> [ABOUT THIS TASK] Somewhere below, one line contains "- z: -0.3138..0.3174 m" and a later line contains "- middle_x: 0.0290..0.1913". Output those two lines and everything between them exactly, and nothing else.
:::::
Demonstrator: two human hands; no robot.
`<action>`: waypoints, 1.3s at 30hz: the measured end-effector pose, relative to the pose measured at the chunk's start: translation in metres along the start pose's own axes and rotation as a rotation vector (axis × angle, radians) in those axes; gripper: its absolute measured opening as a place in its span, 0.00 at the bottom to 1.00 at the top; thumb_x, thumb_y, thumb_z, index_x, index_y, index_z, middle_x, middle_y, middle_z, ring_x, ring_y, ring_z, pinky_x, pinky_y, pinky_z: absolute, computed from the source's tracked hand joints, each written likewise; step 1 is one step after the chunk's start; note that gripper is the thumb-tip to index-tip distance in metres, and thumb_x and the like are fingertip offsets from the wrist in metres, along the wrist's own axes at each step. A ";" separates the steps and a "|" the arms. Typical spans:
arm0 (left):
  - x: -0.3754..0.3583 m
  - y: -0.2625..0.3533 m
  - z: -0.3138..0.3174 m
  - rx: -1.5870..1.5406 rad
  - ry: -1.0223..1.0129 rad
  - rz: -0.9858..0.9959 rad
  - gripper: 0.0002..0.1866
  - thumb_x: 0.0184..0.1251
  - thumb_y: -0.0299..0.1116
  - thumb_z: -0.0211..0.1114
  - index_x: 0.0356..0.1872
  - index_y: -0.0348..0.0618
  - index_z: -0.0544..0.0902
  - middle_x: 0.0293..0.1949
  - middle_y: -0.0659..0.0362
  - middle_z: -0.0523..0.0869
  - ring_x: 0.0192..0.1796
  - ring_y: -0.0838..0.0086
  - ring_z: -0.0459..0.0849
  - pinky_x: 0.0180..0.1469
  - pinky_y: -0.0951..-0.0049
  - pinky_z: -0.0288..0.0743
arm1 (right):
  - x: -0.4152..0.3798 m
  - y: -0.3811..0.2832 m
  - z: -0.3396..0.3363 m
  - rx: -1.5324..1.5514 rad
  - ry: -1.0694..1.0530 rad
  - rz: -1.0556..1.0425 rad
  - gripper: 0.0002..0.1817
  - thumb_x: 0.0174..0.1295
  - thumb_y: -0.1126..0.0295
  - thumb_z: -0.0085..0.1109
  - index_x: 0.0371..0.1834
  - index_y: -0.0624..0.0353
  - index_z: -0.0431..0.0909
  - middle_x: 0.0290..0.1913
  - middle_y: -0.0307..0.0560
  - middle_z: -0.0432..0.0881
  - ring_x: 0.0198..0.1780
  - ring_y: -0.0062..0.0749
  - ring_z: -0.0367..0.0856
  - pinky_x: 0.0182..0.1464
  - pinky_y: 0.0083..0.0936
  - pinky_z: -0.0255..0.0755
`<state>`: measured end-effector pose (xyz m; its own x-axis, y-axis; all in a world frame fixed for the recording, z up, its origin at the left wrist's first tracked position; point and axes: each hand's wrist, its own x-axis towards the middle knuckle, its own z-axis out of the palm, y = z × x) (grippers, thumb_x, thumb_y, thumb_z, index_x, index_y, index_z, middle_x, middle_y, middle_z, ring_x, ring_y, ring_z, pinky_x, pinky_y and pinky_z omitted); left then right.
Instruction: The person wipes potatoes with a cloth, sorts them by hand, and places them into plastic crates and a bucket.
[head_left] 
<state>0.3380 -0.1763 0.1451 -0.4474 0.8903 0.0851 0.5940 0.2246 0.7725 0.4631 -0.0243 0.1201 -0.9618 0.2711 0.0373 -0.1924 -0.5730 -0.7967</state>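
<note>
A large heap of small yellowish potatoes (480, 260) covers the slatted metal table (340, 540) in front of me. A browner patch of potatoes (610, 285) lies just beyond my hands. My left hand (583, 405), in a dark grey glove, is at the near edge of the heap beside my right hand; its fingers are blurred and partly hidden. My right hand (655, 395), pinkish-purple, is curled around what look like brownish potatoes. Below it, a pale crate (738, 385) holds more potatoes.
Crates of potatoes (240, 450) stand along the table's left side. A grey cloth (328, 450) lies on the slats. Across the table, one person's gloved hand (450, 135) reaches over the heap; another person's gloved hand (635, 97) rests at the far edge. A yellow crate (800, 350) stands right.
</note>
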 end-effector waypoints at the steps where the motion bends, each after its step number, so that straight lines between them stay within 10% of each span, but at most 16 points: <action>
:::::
> [EXERCISE ANSWER]
  - z: -0.3138..0.3174 m
  - rx: -1.5870..1.5406 rad
  - ry: -1.0223..1.0129 rad
  - rz: -0.9858..0.9959 rad
  - gripper: 0.0002..0.1866
  - thumb_x: 0.0184..0.1251
  - thumb_y: -0.0299..0.1116
  - thumb_z: -0.0211..0.1114
  - index_x: 0.0356..0.1872
  - index_y: -0.0348..0.0618
  - index_z: -0.0544..0.0902
  - middle_x: 0.0293..0.1949
  - middle_y: -0.0659..0.0362
  - middle_z: -0.0523..0.0869
  - ring_x: 0.0192..0.1796
  - ring_y: -0.0838..0.0086
  - ring_z: -0.0459..0.0849
  - pinky_x: 0.0180..0.1469
  - pinky_y: -0.0951..-0.0049
  - pinky_z: -0.0288..0.0743
arm1 (right):
  - x: -0.4152..0.3798 m
  - y: -0.3811..0.2832 m
  - z: -0.3396..0.3363 m
  - rx: -1.5324..1.5514 rad
  - ry: -1.0694..1.0530 rad
  - rz: -1.0556..1.0425 rad
  - gripper: 0.0002..0.1817
  - thumb_x: 0.0174..0.1295
  - thumb_y: -0.1126..0.0295
  - thumb_z: -0.0085..0.1109
  - index_x: 0.0371..0.1834
  - index_y: -0.0624..0.0353
  - index_z: -0.0431..0.0909
  - middle_x: 0.0290..0.1913

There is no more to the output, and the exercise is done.